It's said that everyone gets to be a bit Irish on St. Patrick’s Day. In that case, it's only fair that everyone has a few words of Gaelic origin ready for the occasion.
Irish Gaelic is a living language of the Celtic family. Centuries ago, the Old Irish language dominated Ireland as well as the Isle of Man and roughly half of Scotland. Since the Middle Ages, Gaelic languages have endured gradual reduction from encroaching English—clinging to the fringes of the British Isles and developing into separate Gaelic languages, of which Irish Gaelic is just one. Irish may have been on the road to extinction, but in the 1800s, an Irish literary revival began to inspire Irish inhabitants to cherish their language and care about its future. After Irish independence in the 1920s, laws were enacted to preserve daily use and teach the language to future generations of Irish citizens.

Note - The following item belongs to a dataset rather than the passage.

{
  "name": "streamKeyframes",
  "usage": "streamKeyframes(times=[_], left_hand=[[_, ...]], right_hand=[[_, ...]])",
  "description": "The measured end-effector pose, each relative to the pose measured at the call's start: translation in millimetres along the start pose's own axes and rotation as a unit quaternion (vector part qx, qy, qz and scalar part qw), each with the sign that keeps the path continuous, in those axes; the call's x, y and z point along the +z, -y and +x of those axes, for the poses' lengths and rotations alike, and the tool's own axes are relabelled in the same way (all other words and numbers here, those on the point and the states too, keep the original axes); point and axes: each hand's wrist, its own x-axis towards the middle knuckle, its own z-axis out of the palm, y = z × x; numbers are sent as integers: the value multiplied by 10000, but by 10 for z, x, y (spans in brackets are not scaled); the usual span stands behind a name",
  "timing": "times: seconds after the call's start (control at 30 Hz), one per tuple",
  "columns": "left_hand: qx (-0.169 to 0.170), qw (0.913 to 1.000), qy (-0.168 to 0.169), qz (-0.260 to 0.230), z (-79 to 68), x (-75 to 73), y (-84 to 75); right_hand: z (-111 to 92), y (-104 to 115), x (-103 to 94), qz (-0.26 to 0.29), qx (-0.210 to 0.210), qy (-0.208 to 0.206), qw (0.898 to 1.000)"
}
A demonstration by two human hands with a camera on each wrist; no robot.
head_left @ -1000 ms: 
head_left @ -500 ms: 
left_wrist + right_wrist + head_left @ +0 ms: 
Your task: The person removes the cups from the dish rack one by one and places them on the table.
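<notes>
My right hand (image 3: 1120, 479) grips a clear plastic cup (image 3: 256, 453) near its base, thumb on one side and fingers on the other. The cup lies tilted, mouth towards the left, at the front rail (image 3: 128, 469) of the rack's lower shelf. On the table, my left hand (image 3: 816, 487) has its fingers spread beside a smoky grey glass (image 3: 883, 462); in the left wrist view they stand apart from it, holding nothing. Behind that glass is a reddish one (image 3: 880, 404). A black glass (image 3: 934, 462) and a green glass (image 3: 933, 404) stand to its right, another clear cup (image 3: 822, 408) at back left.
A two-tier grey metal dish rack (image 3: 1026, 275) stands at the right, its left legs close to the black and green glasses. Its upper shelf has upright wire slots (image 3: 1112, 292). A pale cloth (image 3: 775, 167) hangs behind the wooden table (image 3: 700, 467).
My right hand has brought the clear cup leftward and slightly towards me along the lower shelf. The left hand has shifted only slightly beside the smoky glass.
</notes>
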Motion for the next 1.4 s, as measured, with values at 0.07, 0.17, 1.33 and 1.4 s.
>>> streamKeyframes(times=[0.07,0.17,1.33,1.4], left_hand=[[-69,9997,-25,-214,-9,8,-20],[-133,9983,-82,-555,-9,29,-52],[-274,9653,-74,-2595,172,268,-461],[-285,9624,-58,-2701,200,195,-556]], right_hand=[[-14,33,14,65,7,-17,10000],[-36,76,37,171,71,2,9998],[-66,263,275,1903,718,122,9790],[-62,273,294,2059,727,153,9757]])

On account of conquest, commerce, and immigration over hundreds of years, English and Gaelic have mingled and intertwined. From all this contact, a set of curious and often cheeky vocabulary has found its way into the English vernacular. The list below, spanning the firmly grounded to the loftiest of the poetic, will enliven any type of St. Paddy's Day revelry.
1. Banshee
This mythical female spirit is an omen of death in Irish folklore. To "howl like a Banshee" is to induce the same legendary spine-tingling terror. Banshee is a compound that correlates to the modern Irish for woman (bean) and fairy (sídh).
2. Brogue
Derived from the Gaelic word for shoe, this noun in English today has two meanings. The first, used to describe a fashion of perforated leather shoes, recalls the style employed by Gaels to allow water to drain out of their shoes while traversing soggy bogs. The second, slang for an Irish or Scottish accent, is assumedly derived from the former.
3. Galore
When typical quantity descriptors just don't quite cut it, the Irish Gaelic phrase go leor literally translates as "to sufficiency." Ceart go leor remains a common response in modern Irish meaning "alright" or "good enough."
4. Gob
The common English term gobble derives from this noun meaning "mouth," or literally, "beak." In Ireland, the term gobshite remains a common (though impolite) term for someone who talks a lot of nonsense.
5. Hooligan
A term for a participant in rowdy, raucous behavior, this term derives from the Gaelic surname Ó hUallacháin (anglicized as O'Houlihan).
6. Slew
Irish is not shortchanged of ways to describe plenty. This one comes from the Irish sluagh, meaning "multitude."
7. Slogan
Sluagh injects itself into English yet again with this term, deriving from sluagh-ghairm, the battle-cry of an amassed army. The first English attestment of its modern usage dates back to 1704.
8. Smithereens
As in "blasted into smithereens," the root-word "smithers" may have been loaned from English. However, the original smidiríní carries a classically Irish diminutive suffix. If the original root-word was in fact English, this term has thus traveled full-circle.
9. Smidgen
Possibly related to smithereens, we take this term from the Gaelic smidean/smidirin, or "a very small amount." A phrase more commonly heard at a bar than on a battlefield.
10. Trousers
Trousers comes from triubhas, which means “close-fitting shorts.”
11. Whiskey (or Whisky)
The word for this beloved drink is derived from uisce beatha, which translates literally as "the water of life."